1,4-Dioxane is not mutagenic in five in vitro assays and mouse peripheral blood micronucleus assay, but is in mouse liver micronucleus assay.

T Morita1, M Hayashi.   

Abstract

1,4-Dioxane, an animal carcinogen, was not previously genotoxic in in vitro assays. We reevaluated the compound's genotoxic potential in five in vitro genotoxicity tests in the presence and absence of S9 mix using recommended new protocols.

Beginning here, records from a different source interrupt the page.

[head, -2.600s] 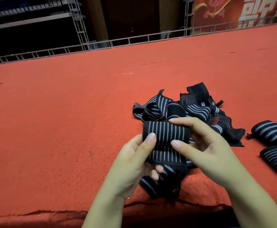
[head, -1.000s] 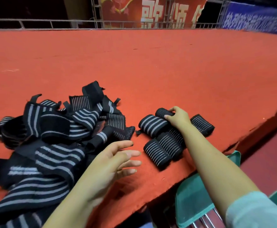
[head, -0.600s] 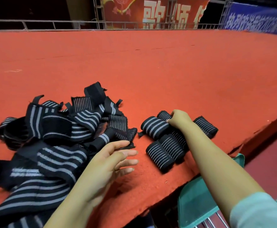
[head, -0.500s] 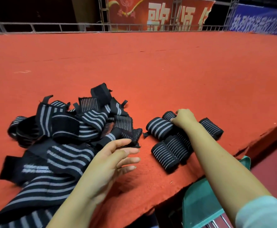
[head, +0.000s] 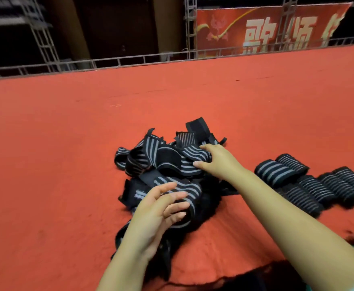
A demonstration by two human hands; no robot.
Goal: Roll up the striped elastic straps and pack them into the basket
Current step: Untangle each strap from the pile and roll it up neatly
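Right hand: right hand (head: 218,159) reaches forward, thumb and fingers pinching a black grey-striped elastic strap (head: 193,157) atop the tangled heap of loose straps (head: 161,175).
Left hand: left hand (head: 159,215) hovers over the heap, fingers spread, relaxed, holding nothing.
Rolled straps: ribbed cylindrical rolls (head: 310,185) lie side by side, right of the heap.
Surface: fuzzy red carpet (head: 67,164).

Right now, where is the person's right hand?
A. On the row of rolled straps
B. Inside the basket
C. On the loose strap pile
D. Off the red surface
C: the right hand grips a striped strap atop the loose strap pile, while the rolled straps lie untouched to its right.
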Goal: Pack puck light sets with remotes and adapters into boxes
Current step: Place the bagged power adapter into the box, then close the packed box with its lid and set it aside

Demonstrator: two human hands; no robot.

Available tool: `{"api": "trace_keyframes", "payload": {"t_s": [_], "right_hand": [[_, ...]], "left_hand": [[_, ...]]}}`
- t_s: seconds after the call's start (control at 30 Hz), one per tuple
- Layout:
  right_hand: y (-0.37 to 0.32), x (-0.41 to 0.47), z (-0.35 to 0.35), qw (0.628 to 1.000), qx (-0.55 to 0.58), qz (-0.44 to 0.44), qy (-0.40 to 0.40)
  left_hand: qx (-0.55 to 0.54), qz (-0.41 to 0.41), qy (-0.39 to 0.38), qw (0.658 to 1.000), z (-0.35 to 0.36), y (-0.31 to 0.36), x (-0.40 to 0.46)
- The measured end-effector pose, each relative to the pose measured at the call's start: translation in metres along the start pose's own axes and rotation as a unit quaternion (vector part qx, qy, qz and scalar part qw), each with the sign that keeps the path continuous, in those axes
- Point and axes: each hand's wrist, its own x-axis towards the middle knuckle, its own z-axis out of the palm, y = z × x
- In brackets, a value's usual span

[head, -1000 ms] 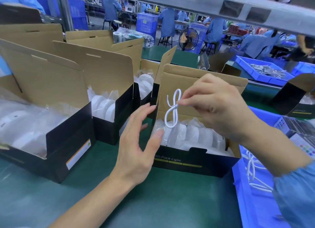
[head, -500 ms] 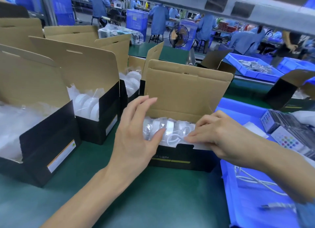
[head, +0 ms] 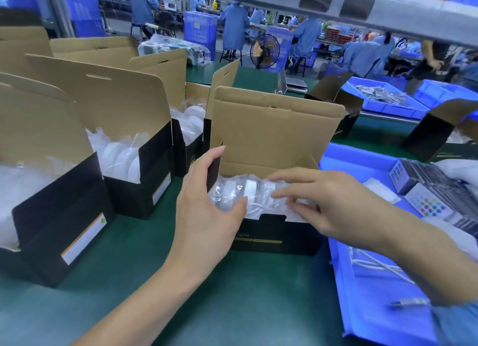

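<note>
Open box of bagged puck lights, both hands at its mouth, green desk.

Nearest, the left hand (head: 207, 211) stood spread, thumb on the bagged puck lights (head: 240, 190), fingers up along the box's left end. The right hand (head: 328, 206) lay flat with loose fingers, pressing the bags and a white cord (head: 254, 206) down into the black box (head: 271, 237), lid flap upright. Just right, a blue tray (head: 375, 294) held more cords and a stack of remotes (head: 429, 203). Left and behind stood further open boxes (head: 139, 188) of lights. Risk, as judged: slippery bags could spring back and lift the cord over the front wall, fouling closure; no remote was visible inside, so one might be missed.
</note>
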Motion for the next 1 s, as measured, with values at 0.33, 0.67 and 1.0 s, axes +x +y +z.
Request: {"api": "trace_keyframes", "payload": {"t_s": [0.33, 0.67, 1.0], "right_hand": [[0.008, -0.024, 0.019, 0.966, 0.027, 0.108, 0.234], [0.010, -0.038, 0.039, 0.973, 0.088, 0.189, 0.097], [0.018, -0.011, 0.036, 0.941, 0.157, 0.247, 0.172]], "left_hand": [[0.216, 0.099, -0.121, 0.964, -0.019, -0.002, 0.001], [0.198, 0.048, -0.149, 0.967, -0.010, 0.016, 0.015], [0.179, 0.001, -0.196, 0.964, -0.014, 0.016, 0.039]]}}
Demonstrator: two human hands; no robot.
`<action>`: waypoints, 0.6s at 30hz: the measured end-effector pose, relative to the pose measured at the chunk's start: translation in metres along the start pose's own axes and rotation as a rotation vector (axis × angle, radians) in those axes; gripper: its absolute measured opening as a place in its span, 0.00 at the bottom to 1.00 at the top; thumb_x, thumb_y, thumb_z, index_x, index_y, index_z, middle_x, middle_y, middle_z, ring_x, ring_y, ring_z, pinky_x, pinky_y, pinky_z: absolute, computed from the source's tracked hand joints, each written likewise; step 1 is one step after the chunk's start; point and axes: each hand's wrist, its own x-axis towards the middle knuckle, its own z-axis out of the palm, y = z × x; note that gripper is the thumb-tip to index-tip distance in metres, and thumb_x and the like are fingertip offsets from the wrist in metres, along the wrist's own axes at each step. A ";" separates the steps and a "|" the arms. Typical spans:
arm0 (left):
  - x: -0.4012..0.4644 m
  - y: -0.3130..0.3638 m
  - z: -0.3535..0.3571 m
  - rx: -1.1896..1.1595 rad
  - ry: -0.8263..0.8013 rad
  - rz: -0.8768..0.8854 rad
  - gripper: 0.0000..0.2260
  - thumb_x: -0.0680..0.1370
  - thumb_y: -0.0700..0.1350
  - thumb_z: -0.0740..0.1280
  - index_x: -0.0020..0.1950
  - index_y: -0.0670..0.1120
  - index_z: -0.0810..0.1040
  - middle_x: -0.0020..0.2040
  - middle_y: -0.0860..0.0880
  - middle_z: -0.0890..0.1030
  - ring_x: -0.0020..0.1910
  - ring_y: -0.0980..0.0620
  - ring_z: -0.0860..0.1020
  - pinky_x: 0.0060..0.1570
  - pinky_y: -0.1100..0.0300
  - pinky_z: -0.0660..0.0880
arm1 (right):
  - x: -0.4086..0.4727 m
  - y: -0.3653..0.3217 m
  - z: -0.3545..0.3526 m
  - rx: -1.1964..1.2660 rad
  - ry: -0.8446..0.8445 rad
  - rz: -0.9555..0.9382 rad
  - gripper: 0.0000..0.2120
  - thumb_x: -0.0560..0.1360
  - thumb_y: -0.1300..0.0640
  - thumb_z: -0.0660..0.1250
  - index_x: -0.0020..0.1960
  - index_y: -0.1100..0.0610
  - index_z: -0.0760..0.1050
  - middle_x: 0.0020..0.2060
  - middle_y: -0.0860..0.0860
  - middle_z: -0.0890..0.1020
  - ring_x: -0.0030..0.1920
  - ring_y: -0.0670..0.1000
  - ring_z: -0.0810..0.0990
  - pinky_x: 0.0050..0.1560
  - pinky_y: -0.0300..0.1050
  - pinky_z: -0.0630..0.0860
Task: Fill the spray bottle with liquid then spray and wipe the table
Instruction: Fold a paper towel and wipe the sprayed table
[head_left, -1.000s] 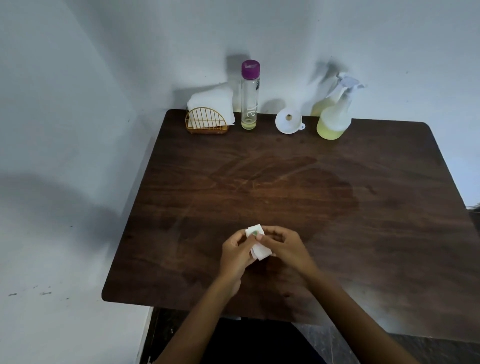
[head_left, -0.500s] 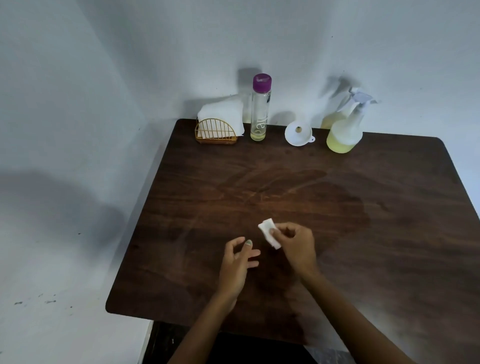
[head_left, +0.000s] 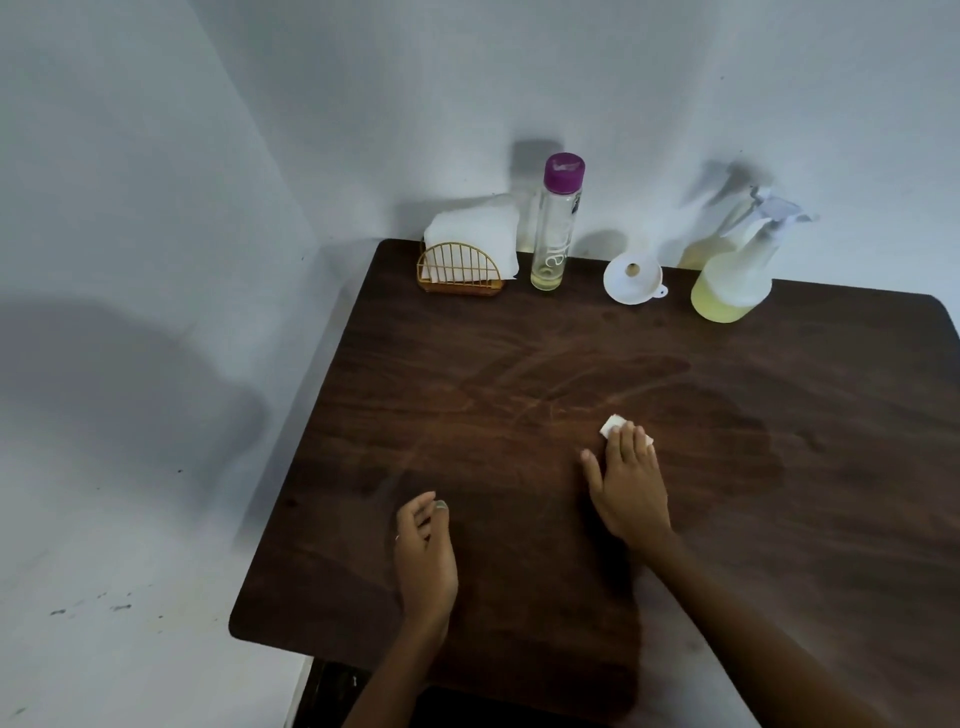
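- Brown wood worktop (head_left: 779, 519) shows damp smears across its middle, so I judge the wiping step is in hand.
- My right hand (head_left: 631, 486) lies flat, fingers straight, pressing a folded white tissue (head_left: 612, 423) onto the wet patch.
- My left hand (head_left: 426, 556) rests near the front edge, loosely curled, holding nothing.
- Next move calls for firm sweeps over the remaining damp area.
- Spray bottle (head_left: 730, 280) stands at the back right, yellowish liquid in its lower part.
- Purple-capped bottle (head_left: 553, 234) holds only a little liquid; the white funnel (head_left: 632, 278) sits between them.
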 end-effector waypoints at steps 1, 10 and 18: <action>0.001 -0.001 -0.001 0.024 0.044 0.029 0.10 0.81 0.45 0.61 0.62 0.48 0.75 0.58 0.49 0.77 0.57 0.52 0.75 0.52 0.60 0.69 | 0.014 -0.002 -0.005 0.040 -0.002 0.019 0.33 0.81 0.43 0.49 0.76 0.66 0.49 0.76 0.62 0.52 0.77 0.58 0.47 0.75 0.50 0.43; 0.019 -0.016 -0.030 0.070 0.326 0.101 0.19 0.84 0.46 0.52 0.71 0.40 0.69 0.69 0.41 0.71 0.68 0.45 0.69 0.62 0.61 0.62 | 0.097 -0.111 -0.002 -0.147 -0.123 -0.201 0.45 0.74 0.30 0.45 0.75 0.66 0.51 0.75 0.64 0.54 0.76 0.61 0.50 0.75 0.58 0.45; 0.028 -0.041 -0.041 -0.079 0.463 0.013 0.30 0.77 0.64 0.51 0.74 0.48 0.64 0.74 0.44 0.66 0.72 0.44 0.66 0.71 0.44 0.64 | -0.032 -0.189 0.098 -0.638 -0.351 -1.166 0.34 0.79 0.40 0.52 0.76 0.60 0.53 0.76 0.59 0.57 0.77 0.56 0.52 0.75 0.61 0.44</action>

We used the bacterial reverse mutation assay with Salmonella TA and E. coli WP2 strains, including the plate and preincubation methods, the CHO chromosomal aberration assay, including examination of polyploid induction and extended sampling time, the CHO sister-chromatid exchange assay with short and long treatment time, the mouse lymphoma tk assay (microtiter method), including longer treatment time (24 hr), and the CHO micronucleus assay with short and long treatment times. The highest concentration we used was five mg/ml or plate. We also evaluated the genotoxic effect of 1,4-dioxane in vivo by conducting peripheral blood and liver micronucleus assays in the same mice after single oral administration of up to 3,000 mg/kg. All in vitro assays and the peripheral blood micronucleus assay were negative. The mouse liver micronucleus assay, on the other hand, was positive, indicating that 1,4-dioxane might be genotoxic. It is also conceivable that the positive result in mouse liver micronucleus assay was due to a nongenotoxic mechanism, i.e., errors in genetic repair following enhancement of hepatocyte proliferation.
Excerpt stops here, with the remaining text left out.